L'islam en Éthiopie des origines au XVIe siècle

par Paule Brasseur

Joseph Cuoq

Nouvelles éditions latines, 1981. - 287 p. ; 22 cm.

Cet ouvrage, à l'érudition si solide, comme tous les travaux de son auteur, étudie un fragment d'histoire particulièrement obscur.

Il se divise en deux parties. Après un rappel des liens étroits qui unissaient l'Abyssinie et l'Arabie du Sud, la première envisage les débuts de l'expansion musulmane dont les côtes de la corne de l'Afrique furent les lieux privilégiés, notamment les îles : Dahlak, Zaila, puis Mogadiscio, qui servirent de têtes de pont. Nous sommes renseignés par Ibn Battûta qui s'y rendit en 1330. A la différence de ce qui se passa en Méditerranée, cette expansion fut pacifique ; motivée par les besoins économiques des Somali, notamment la nomadisation, elle fut facilitée par l'effondrement de la puissance éthiopienne. La dynastie des Zagwe (1135-1270), dont le roi le plus célèbre fut Lalibela, dut rendre le pouvoir aux Salomonides, non sans avoir arrêté cette décadence. Mais outre les îles, la menace essentielle venait d'une poussée en provenance du sud-est.

Dans la première moitié du XIVe siècle, le royaume chrétien d'Éthiopie fut étroitement limité aux hauts plateaux du Tigré, de l'Amahara et du Godjam. Les guerres d'Amda Syôn (1314-1344) desserrèrent l'étreinte. Par ailleurs, l'empire éthiopien entretenait des relations de plus en plus difficiles avec l'Égypte pour des raisons religieuses et cherchait à nouer des liens avec l'Occident pour lutter contre l'encerclement des musulmans (ambassades diverses, concile de Florence de 1438 à 1445, missionnaires et voyageurs venus d'Europe). Parallèlement à la lutte de la croix et du croissant en Méditerranée, Portugais et Turcs s'affrontaient en Mer Rouge.

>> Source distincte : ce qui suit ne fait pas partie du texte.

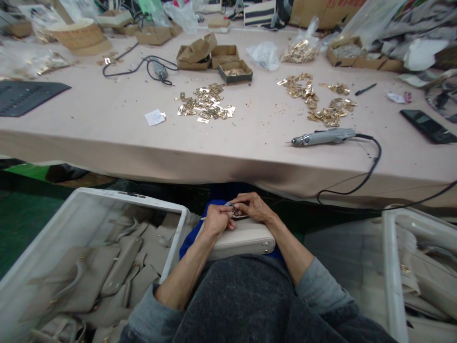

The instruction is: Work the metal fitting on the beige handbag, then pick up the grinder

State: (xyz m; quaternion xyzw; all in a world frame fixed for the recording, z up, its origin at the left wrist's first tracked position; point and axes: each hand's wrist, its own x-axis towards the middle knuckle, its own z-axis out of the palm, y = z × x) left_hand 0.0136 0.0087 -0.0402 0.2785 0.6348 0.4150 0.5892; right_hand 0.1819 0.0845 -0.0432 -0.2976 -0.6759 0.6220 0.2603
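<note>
Pale beige leather-like bag (239,242) on blue-covered lap (188,242). Left hand (217,220), right hand (254,208) close together — both pinched at bag's far edge. Maybe fixing small shiny part (233,209), mostly hidden; next move likely needs steady fingers. Grey pen-shaped power tool (324,137) — one o'clock from bag.

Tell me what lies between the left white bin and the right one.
The head view shows the person there, a pale bag in front, left hand and right hand at its far side, blue cloth beside it.
</note>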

A partir de 1529 et jusqu'en 1543 - et c'est la deuxième partie -, l'imàm Ahmad Grañ ravagea l'Éthiopie en tentant de la soumettre au joug de l'islam. Cette histoire est bien connue, mais a généralement été étudiée du point de vue éthiopien. J. Cuoq l'envisage du côté du conquérant musulman et de ses compagnons, plutôt que du negus Lebna-Dengel qui fut le symbole pendant trente ans de la résistance chrétienne. En 1541, quelques mois après sa mort, les Portugais qu'il avait appelés au secours débarquèrent à Massawa, mais furent défaits dans le Tigré. La mort du Grañ en 1543 fut le signal de la débandade de ses troupes, probablement lasses de la guerre et de la résistance du peuple abyssin, et de l'effondrement quasi immédiat de son empire. Les derniers fidèles regroupés dans la région de Harar autour de l'émir Nur, d'abord victorieux, furent victimes d'une terrible famine en 1567-68, année de la mort de Nur, qui marque l'échec définitif des musulmans face au royaume du Prêtre Jean.

Faisant appel à des sources très variées et notamment arabes, le livre de J. Cuoq ne modifie pas fondamentalement nos connaissances sur ces mille ans d'histoire éthiopienne, mais apporte un éclairage plus appuyé sur le rôle de l'islam, à la fois jihad et continuité d'un balancement entre les versants africain et asiatique de la Mer rouge.